Code written with the open-source pipelines module runs without modification on Databricks. The following features are not part of Apache Spark:

  • dp.create_auto_cdc_flow
  • dp.create_auto_cdc_from_snapshot_flow
  • @dp.expect(...)
  • @dp.temporary_view

:::

What happened to @dlt?

Previously, Databricks used the dlt module to support Lakeflow Declarative Pipelines functionality. The dlt module has been replaced by the pyspark.pipelines module. You may still use dlt, but Databricks recommends using pipelines.

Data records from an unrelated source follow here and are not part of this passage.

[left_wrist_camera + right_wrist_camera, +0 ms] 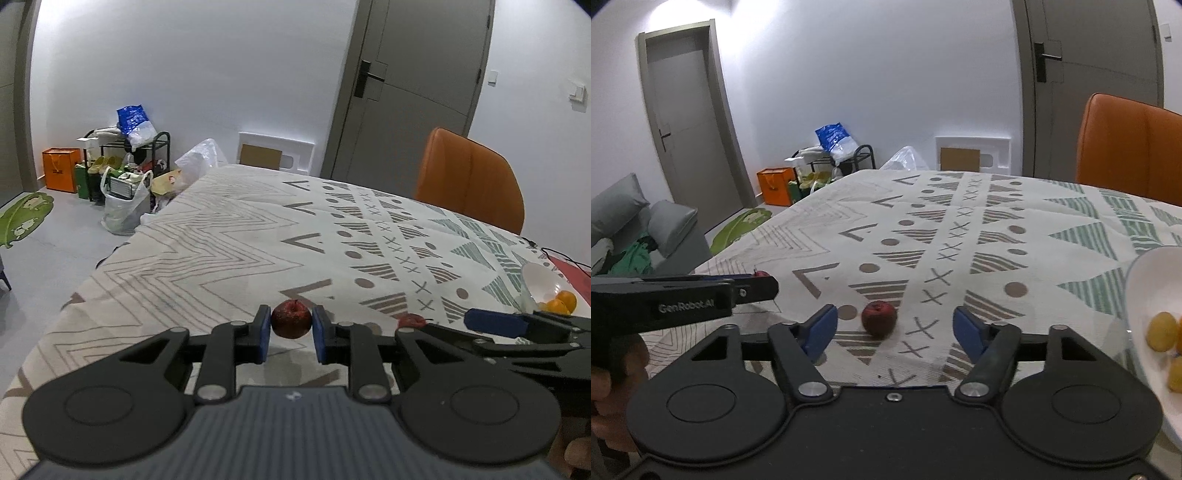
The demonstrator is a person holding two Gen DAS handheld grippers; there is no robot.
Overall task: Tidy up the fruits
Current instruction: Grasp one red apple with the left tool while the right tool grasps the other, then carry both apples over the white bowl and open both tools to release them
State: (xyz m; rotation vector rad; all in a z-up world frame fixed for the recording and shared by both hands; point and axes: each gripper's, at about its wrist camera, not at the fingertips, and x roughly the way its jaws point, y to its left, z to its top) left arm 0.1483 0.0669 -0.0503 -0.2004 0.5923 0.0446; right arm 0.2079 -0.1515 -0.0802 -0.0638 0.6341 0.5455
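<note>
My left gripper (291,326) is shut on a dark red apple (291,319), its blue pads touching both sides, just above the patterned tablecloth. A second red apple (879,318) lies on the cloth between and just beyond the open fingers of my right gripper (894,328); it also shows in the left wrist view (411,320), partly hidden. A white bowl (1145,291) at the right holds several orange and yellow fruits (1161,331); the bowl also shows in the left wrist view (537,280). The left gripper appears at the left of the right wrist view (753,286).
The patterned tablecloth (229,251) covers the table, whose left edge drops to the floor. An orange chair (471,177) stands at the far right side. A black cable (561,254) and a red item lie behind the bowl. Bags and a shoe rack (125,173) stand by the wall.
</note>
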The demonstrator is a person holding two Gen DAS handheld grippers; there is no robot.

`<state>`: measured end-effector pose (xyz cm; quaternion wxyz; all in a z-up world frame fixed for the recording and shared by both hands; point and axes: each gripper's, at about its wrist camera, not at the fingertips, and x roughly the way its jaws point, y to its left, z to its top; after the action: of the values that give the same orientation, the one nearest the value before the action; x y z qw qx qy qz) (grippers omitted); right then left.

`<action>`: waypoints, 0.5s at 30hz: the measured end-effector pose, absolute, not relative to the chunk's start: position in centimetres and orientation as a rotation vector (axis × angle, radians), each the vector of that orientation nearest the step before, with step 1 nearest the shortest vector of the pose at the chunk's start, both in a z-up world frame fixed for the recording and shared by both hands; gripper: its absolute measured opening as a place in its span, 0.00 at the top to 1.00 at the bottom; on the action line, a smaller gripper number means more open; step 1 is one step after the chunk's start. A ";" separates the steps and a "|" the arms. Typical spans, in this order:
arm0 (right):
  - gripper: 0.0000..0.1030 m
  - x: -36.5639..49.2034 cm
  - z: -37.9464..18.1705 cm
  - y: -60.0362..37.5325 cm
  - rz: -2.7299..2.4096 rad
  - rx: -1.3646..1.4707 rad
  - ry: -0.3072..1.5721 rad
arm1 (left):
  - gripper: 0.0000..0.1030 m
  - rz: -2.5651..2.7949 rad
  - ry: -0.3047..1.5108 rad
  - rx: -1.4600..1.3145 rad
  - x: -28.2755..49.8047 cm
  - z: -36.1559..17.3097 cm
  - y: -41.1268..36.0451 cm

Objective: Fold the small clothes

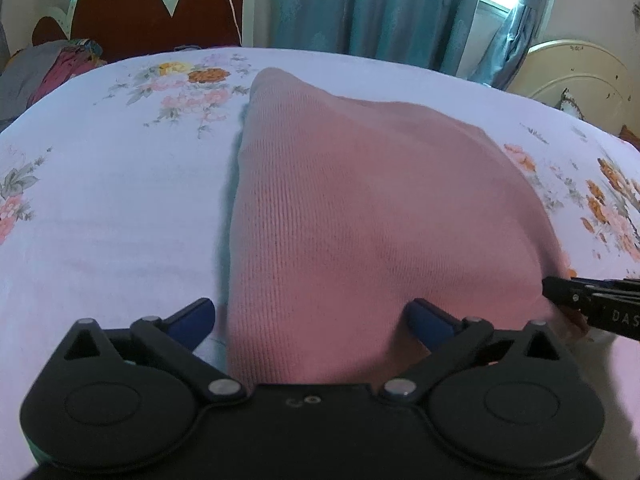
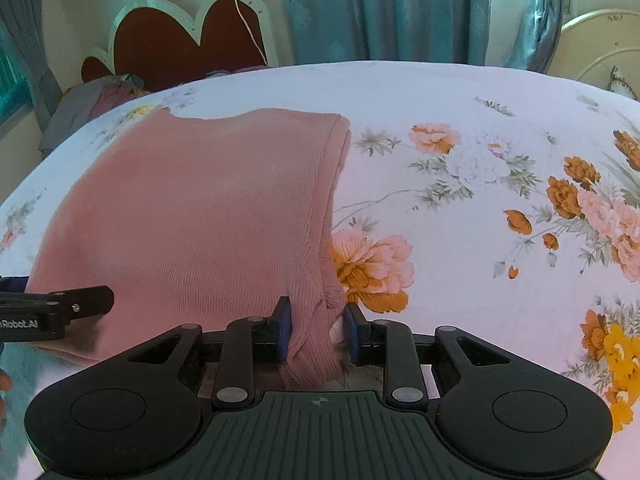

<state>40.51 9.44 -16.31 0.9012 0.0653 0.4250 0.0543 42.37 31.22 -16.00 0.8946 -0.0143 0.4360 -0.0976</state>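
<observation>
A pink knitted garment (image 1: 360,200) lies folded flat on the floral bedsheet (image 1: 120,208). My left gripper (image 1: 312,308) is open wide. Its blue fingers (image 1: 196,314) straddle the garment's near left edge, one on the sheet and one over the cloth, and nothing is pinched. In the right wrist view my right gripper (image 2: 318,328) is shut on the near right corner of the garment (image 2: 200,208), where the ribbed edge bunches between the blue pads (image 2: 285,330). The right gripper's black tip (image 1: 560,292) shows at the garment's right side, and the left gripper's finger (image 2: 100,298) at its left.
A red heart-shaped headboard (image 1: 160,12) stands at the far end, with a heap of grey and red clothes (image 1: 48,68) beside it. Teal curtains (image 1: 360,8) hang behind. A cream board (image 1: 576,76) stands at the right. The floral sheet (image 2: 460,280) stretches to the right of the garment.
</observation>
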 end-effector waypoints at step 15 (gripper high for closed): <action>0.52 40.7 -16.4 9.1 0.061 0.122 0.891 | 0.00 -0.131 0.966 -0.059 43.3 -15.7 30.5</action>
<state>40.75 9.05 -16.35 0.9000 0.0591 0.4308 0.0297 43.27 30.49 -15.69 0.8830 -0.0282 0.4642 -0.0629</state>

Functions for dataset definitions

Lakeflow Declarative Pipelines uses Python decorators for defining datasets such as materialized views and streaming tables. See Functions to define datasets.

API reference

Considerations for Python Lakeflow Declarative Pipelines

The following are important considerations when you implement pipelines with the Lakeflow Declarative Pipelines Python interface:

  • Lakeflow Declarative Pipelines evaluates the code that defines a pipeline multiple times during planning and pipeline runs. Python functions that define datasets should include only the code required to define the table or view. Arbitrary Python logic included in dataset definitions might lead to unexpected behavior.
  • Do not try to implement custom monitoring logic in your dataset definitions. See Define custom monitoring of Lakeflow Declarative Pipelines with event hooks.
  • The function used to define a dataset must return a Spark DataFrame. Do not include logic in your dataset definitions that does not relate to a returned DataFrame.
  • Never use methods that save or write to files or tables as part of your Lakeflow Declarative Pipelines dataset code.

Examples of Apache Spark operations that should never be used in Lakeflow Declarative Pipelines code:

  • collect()
  • count()
  • toPandas()
  • save()
  • saveAsTable()
  • start()
  • toTable()